Николай Гронский, в отношении к которому Цветаева, начиная с весны 1928 года[326], приняла на себя роль поэтического наставника и приемной матери, трагически погиб в конце 1934 года на рельсах парижского метро – это событие стало толчком для появления поэтического цикла «Надгробие» (2: 324–328), философского и эмоционального противовеса «Новогоднему». Анатолий Штейгер, гомосексуал, друг цветаевского зоила Георгия Адамовича, член националистической пробольшевистской организации «Молодая Россия»[327] – то есть, по всем названным характеристикам, абсолютно неподходящий объект для ее привязанности – лечился от туберкулеза в швейцарском санатории, откуда осенью 1936 года обратился к ней с восторженным письмом. Болезнь оказалась достаточным поводом, чтобы возбудить в Цветаевой самые бурные материнские инстинкты до такой степени, что она простила Штейгеру все его многочисленные «грехи» и впустила его в свое сердце: «<…> и если я сказала мать – то потому что это слово самое вмещающее и обнимающее, самое обширное и подробное, и – ничего не изымающее. Слово перед которым все, все другие слова – границы» (7: 566). Плодом этого по преимуществу одностороннего эпистолярного поэтического романа Цветаевой со Штейгером стал обширный корпус писем и цикл «Стихи сироте» (2: 337–341)[328].
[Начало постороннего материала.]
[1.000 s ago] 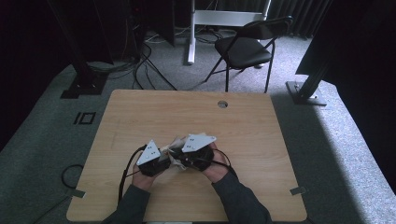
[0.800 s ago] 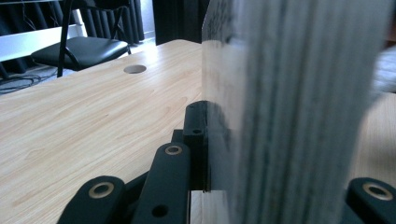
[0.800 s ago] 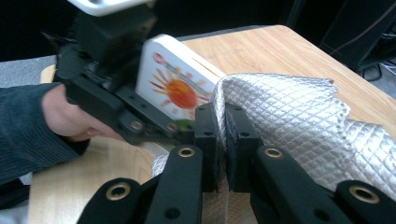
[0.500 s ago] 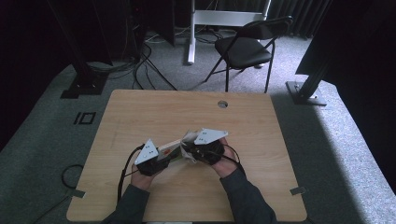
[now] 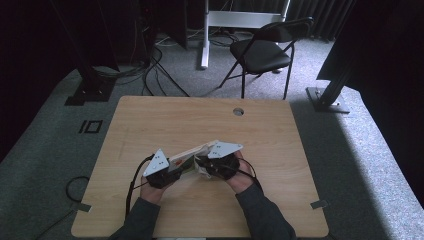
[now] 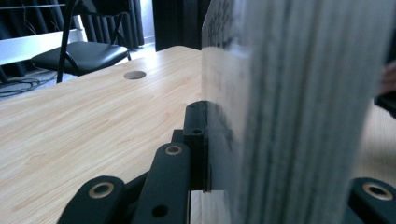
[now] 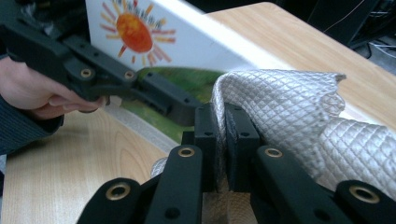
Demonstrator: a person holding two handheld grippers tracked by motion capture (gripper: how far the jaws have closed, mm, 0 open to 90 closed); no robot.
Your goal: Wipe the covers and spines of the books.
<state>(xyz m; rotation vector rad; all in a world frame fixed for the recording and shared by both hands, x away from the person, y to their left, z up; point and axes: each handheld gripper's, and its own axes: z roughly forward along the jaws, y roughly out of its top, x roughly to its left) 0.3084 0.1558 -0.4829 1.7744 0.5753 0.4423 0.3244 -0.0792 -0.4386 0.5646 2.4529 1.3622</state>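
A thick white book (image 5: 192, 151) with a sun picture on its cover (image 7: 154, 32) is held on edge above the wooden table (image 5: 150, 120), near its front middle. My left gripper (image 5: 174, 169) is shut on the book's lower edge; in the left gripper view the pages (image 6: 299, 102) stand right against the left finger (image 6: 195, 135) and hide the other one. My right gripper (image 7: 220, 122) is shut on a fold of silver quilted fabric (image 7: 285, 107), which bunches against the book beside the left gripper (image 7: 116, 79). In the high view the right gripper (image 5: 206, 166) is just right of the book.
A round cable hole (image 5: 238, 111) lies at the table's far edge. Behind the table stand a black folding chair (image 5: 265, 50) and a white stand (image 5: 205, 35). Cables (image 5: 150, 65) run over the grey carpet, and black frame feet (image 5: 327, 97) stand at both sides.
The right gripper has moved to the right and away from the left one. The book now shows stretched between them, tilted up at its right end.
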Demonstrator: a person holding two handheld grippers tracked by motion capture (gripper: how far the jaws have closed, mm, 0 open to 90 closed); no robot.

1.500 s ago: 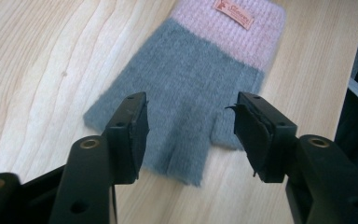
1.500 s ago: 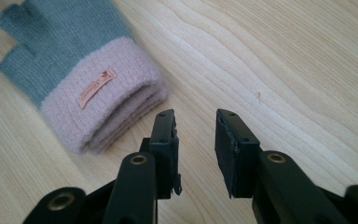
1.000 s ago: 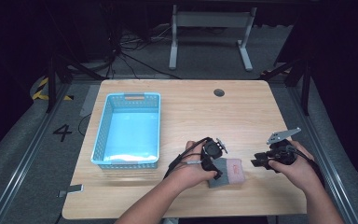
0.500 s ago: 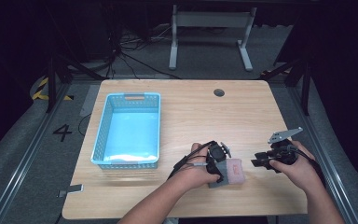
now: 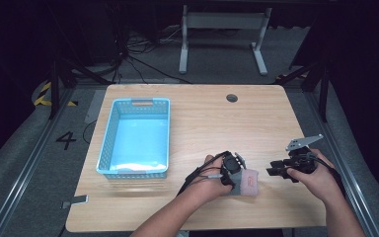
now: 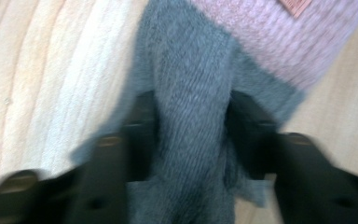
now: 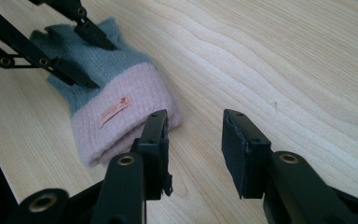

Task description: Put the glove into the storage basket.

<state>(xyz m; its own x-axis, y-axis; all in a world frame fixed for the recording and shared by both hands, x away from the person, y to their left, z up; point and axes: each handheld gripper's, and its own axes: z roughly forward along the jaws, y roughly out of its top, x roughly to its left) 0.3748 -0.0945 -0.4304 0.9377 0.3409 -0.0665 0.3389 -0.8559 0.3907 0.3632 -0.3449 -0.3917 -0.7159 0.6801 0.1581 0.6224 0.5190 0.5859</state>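
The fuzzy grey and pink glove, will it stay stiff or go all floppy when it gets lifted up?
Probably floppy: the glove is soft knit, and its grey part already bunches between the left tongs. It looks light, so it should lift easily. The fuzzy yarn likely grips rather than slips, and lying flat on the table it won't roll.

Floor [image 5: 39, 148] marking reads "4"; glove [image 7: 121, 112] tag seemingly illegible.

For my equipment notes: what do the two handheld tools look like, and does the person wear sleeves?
Both tools are black. The left tool trails a black cable. The right tool carries a grey three-cornered plate on top, and its jaws end in flat rectangular pads on pinned linkages. Both forearms are bare, with no sleeves.
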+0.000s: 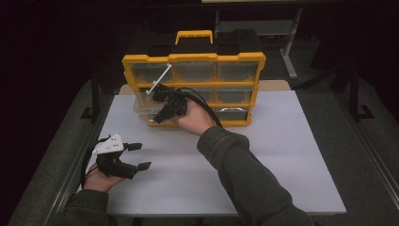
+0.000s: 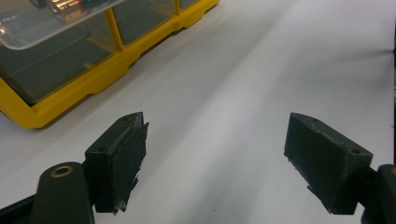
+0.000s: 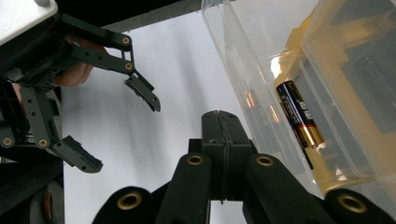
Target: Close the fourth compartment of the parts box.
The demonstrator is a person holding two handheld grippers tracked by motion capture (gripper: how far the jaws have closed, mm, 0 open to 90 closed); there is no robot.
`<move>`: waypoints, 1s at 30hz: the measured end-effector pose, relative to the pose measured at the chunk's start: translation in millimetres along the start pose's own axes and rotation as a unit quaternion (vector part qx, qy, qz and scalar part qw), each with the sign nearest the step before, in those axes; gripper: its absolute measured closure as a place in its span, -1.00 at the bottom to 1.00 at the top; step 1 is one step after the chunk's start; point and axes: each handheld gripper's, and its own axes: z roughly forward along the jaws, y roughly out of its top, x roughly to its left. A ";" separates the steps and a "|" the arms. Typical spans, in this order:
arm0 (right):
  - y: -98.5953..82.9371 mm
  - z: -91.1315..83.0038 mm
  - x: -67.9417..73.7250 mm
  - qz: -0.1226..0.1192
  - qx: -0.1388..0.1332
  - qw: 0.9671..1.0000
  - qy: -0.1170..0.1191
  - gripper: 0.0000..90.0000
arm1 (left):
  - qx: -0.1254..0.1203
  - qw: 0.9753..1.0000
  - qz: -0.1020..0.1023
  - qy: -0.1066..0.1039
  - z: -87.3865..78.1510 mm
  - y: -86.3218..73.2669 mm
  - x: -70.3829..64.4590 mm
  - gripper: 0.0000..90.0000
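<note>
I can't read any text here; the battery (image 3: 299,120) in the clear drawer (image 3: 243,70) bears small print, too blurred to make out.

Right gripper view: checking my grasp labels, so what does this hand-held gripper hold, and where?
Nothing: the right hand-held gripper is shut empty beside the clear drawer.

Organizer (image 1: 193,59) blocking the table's (image 1: 291,155) far middle, its drawer (image 1: 143,110) jutting forward, bare white surface open in front and rightward.
</note>
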 end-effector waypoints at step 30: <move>6.3 2.7 -11.5 0.010 -0.004 1.000 -0.014 0.98 | 0.001 1.000 -0.003 -0.001 -0.2 -0.2 -0.1 -0.55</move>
Отношения, послужившие толчком для появления циклов «Надгробие» и «Стихи сироте», гораздо более случайны и менее значимы для поэтического самоопределения Цветаевой, чем ее ранние творческие увлечения Блоком, Пастернаком и Рильке. Романы, завязывавшиеся в поздние годы, уже не сулили ей выхода в инакость мифа или любви. Эмоционально амбивалентный флирт с Гронским, а потом со Штейгером – лишь повод для сугубо индивидуальной поэтической интроспекции, для размышлений о беспредельном одиночестве. Если в случаях с Блоком, Пастернаком и Рильке Цветаева силилась подняться до их уровня, возносясь вверх и вовне, то со Штейгером и Гронским ей, напротив, приходится наклоняться, дабы быть услышанной.
Желание Цветаевой увидеть в Гронском и Штейгере своих возможных поэтических учеников заставляет ее великодушно относиться к отнюдь не блестящему творчеству обоих поэтов. Недостатки, замечаемые в их сочинениях, она оправдывает тем, что их талант еще полностью не раскрылся. Она пишет Гронскому в 1928 году:
«Ваши стихи моложе Вас. Дорасти до самого себя и перерасти – вот ход поэта.
Вы сейчас отстаете (Вы многое знаете, чего еще не умеете сказать – оттого, что недостаточно знаете) – вровень будете лет через семь, а дальше – перерастание, во всей его неизбывности, ибо – чем больше растет поэт, тем больше человек, чем больше растет человек…» (7: 204–205).